Estimated "USAID assistance -aimed at combatting diseases such as HIV, tuberculosis, malaria, and polio, reducing maternal and child deaths, and fighting malnutrition - had saved 92 million lives over two decades."

The dismantling of USAID, according to models from Boston University epidemiologist Brooke Nichols, “has already caused the deaths of six hundred thousand people, two-thirds of them children,”

Recent measles outbreaks:


More than 2,065 measles cases were confirmed through December 30, 2026, surpassing levels seen since 1992.

Most cases (96%) involve unvaccinated or unknown-status individuals, with kindergarten MMR vaccination rates at 92%, below the 95% needed for herd immunity. The two-dose MMR vaccine is 97% effective, yet declining rates threaten the US's measles elimination status achieved in 2000.

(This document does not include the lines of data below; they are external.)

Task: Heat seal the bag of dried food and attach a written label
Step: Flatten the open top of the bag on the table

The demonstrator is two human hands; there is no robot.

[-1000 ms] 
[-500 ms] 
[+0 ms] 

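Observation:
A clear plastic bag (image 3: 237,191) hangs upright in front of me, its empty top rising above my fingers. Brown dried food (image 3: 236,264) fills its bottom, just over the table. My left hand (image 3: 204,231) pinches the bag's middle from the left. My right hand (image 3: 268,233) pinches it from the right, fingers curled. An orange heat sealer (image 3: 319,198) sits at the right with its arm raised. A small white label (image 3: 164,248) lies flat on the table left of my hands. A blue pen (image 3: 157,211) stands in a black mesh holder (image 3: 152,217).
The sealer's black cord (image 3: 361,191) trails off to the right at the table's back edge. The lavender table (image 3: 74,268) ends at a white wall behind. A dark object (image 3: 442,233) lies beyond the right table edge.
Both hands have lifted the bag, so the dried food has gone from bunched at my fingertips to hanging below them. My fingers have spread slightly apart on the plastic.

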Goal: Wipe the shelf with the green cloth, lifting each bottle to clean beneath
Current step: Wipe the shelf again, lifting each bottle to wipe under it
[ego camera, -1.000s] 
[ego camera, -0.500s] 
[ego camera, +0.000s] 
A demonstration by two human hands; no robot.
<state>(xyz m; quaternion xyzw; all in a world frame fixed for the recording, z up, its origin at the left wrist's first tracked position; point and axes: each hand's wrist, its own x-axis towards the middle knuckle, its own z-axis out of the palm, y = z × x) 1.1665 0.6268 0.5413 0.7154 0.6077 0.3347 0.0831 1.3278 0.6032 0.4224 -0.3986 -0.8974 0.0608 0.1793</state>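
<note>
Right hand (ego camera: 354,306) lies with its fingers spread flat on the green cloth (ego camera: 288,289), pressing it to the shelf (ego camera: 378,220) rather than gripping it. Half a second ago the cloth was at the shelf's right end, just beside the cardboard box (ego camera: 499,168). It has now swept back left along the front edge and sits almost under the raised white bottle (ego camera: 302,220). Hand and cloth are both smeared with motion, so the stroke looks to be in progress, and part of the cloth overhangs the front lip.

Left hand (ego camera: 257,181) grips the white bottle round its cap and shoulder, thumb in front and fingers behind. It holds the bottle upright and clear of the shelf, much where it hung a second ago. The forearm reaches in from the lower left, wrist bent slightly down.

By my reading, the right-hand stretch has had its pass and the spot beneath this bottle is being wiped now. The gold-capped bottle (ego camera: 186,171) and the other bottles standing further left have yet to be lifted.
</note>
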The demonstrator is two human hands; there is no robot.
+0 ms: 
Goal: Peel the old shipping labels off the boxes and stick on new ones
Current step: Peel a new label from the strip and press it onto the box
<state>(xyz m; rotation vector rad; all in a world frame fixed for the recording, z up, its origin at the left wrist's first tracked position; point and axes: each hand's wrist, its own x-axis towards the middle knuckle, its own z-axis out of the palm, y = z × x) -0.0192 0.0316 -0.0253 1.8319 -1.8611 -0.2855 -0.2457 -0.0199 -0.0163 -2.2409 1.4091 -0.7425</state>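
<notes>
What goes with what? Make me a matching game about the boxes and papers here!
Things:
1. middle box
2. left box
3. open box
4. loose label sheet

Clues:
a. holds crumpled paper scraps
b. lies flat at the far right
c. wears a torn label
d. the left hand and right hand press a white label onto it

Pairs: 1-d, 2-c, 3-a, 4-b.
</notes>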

As a person who lives with an autoimmune disorder, I am not terribly psyched about the recent turn of events lol. Regarding the current political health situation, the core tenants of the MAHA movement aren't terrible:

1. We tend to go nuts on prescription drugs
2. Too much fake food
3. Too much crap in our food (especially GRAS stuff that other counties have literally banned)

My take is that we are generally pretty bad about:

1. Early bedtimes & sufficient sleep
2. Moving (even just 11 minutes of daily exercise is A+++)
3. Food (I am an ENORMOUS advocate of macros & of eating more whole, real foods)

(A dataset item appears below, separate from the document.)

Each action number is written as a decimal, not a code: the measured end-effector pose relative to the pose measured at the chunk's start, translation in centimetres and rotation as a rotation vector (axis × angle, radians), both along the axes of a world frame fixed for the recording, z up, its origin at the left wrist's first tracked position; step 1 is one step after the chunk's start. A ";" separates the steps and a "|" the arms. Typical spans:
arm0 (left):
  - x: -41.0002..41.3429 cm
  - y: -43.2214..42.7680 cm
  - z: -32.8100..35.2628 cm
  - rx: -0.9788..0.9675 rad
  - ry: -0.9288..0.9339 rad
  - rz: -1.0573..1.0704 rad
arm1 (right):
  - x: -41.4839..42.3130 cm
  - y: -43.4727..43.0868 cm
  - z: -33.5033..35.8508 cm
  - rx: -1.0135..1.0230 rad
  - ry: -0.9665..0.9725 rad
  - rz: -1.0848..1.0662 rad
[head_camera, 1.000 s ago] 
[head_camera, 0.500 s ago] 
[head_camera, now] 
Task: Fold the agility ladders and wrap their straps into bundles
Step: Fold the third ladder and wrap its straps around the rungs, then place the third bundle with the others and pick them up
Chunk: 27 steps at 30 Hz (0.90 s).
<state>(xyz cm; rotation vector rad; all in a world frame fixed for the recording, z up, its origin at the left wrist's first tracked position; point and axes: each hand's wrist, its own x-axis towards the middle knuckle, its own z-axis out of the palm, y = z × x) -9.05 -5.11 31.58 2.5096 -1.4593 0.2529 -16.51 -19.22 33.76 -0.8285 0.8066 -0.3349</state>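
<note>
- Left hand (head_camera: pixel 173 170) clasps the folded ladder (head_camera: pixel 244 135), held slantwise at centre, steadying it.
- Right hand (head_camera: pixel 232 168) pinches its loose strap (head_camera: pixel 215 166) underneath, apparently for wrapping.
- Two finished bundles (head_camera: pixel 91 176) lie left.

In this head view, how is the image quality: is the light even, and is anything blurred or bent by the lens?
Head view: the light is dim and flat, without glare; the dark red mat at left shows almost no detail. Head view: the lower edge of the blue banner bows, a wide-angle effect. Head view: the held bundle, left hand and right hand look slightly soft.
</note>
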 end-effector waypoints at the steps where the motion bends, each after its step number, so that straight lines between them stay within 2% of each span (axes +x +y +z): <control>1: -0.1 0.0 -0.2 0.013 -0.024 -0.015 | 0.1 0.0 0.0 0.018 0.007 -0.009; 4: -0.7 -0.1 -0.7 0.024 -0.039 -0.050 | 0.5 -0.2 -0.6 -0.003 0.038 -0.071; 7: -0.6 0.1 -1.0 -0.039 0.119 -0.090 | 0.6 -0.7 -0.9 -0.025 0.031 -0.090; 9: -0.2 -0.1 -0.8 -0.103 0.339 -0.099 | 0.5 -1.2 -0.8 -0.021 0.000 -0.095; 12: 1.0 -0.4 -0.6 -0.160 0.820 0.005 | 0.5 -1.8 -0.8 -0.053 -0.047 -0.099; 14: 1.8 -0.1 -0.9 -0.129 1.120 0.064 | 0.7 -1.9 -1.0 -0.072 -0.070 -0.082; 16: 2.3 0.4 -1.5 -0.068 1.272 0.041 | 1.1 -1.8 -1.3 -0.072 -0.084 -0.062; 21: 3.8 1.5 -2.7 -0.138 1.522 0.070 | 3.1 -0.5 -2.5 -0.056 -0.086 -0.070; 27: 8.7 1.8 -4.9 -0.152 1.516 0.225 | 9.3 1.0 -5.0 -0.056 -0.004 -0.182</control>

We are at 50% diabetic as a nation in America. Food plays a HUGE role in the leading death & disability statistics:


But there's also weird stuff too, like RFK's take on raw milk. I'm heavily involved in local farms in my state & farmers generally think people are NUTS for drinking raw milk lol. I'm very fortunate that I can get my milk for a local farmer who pasteurizes the milk with no additives (6% whole milk is incredible lol).

Anyway...lots of changes happening! I'm very glad that there is separation of Federal & State services. I suspect COVID will not be the only health-related battle we fight in the future. Sometimes change is good; I definitely don't buy into the whole "the sky is falling" scenario touted by the media.

Things I think we need: (generally-speaking for health, outside of medical stuff)

1. WAY better food education in America
2. Government regulation to make real food more affordable
3. More exercise in schools especially.

Anyway, GOARN looks pretty cool:


Bit of a rambling thread, but wanted to kick-start a non-political H&F discussion as there have been many changes over the last year here in America!